> _Data segment_

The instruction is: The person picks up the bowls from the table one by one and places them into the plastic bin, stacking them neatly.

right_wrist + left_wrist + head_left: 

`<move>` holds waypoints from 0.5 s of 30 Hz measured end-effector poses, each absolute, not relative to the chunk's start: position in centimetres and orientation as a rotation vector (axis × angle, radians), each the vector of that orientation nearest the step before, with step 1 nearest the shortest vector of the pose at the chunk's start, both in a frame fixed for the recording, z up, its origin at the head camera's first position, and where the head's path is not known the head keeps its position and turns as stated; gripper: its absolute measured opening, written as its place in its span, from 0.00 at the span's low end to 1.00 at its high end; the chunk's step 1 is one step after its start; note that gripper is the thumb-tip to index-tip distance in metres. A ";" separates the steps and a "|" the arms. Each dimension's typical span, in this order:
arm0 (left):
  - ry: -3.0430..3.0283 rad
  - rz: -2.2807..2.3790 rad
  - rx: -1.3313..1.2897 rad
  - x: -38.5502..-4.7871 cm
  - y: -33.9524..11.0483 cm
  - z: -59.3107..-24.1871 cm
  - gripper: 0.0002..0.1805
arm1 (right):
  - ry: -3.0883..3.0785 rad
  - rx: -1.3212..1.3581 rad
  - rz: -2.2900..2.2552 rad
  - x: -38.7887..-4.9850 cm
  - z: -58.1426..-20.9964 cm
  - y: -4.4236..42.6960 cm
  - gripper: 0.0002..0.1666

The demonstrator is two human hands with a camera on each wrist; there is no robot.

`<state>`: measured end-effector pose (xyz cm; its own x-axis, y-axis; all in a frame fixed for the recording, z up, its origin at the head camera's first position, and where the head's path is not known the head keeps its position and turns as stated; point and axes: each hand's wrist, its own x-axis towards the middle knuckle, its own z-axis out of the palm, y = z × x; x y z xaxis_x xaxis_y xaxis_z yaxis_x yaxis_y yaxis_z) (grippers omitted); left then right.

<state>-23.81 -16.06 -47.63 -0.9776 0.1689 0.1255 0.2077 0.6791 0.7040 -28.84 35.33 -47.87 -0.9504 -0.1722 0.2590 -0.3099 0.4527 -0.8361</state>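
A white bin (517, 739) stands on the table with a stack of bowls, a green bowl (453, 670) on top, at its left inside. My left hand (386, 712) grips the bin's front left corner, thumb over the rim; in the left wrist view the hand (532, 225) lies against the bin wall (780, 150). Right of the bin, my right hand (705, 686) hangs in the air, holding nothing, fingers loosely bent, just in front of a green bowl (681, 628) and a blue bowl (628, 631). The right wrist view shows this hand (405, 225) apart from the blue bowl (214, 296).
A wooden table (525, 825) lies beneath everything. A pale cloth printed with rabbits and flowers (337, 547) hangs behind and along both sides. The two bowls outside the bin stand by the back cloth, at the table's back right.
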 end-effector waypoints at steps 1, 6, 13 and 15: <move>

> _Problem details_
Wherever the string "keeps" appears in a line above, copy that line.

> _Final answer_
`<move>` holds waypoints from 0.5 s of 30 Hz measured end-effector poses, each absolute, not relative to the chunk's start: position in centimetres and orientation as a rotation vector (axis × angle, radians), each the vector of that orientation nearest the step before, with step 1 nearest the shortest vector of the pose at the chunk's start, both in a frame fixed for the recording, z up, its origin at the head camera's first position, and where the head's path is not known the head keeps its position and turns as stated; gripper: its absolute measured opening, written as its place in its span, from 0.00 at the span's low end to 1.00 at its high end; the chunk's step 1 is one step after its start; note that gripper is the thumb-tip to index-tip distance in metres. A ";" separates the steps and a "|" the arms. Each dimension's typical span, in this order:
`<state>`: measured end-effector pose (xyz cm; its own x-axis, y-axis; all in a frame fixed for the recording, z up, its origin at the head camera's first position, and where the head's path is not known the head keeps its position and turns as stated; point and axes: each hand's wrist, its own x-axis towards the middle knuckle, its own z-axis out of the palm, y = z × x; x y z xaxis_x xaxis_y xaxis_z yaxis_x yaxis_y yaxis_z) (grippers omitted); left then right.

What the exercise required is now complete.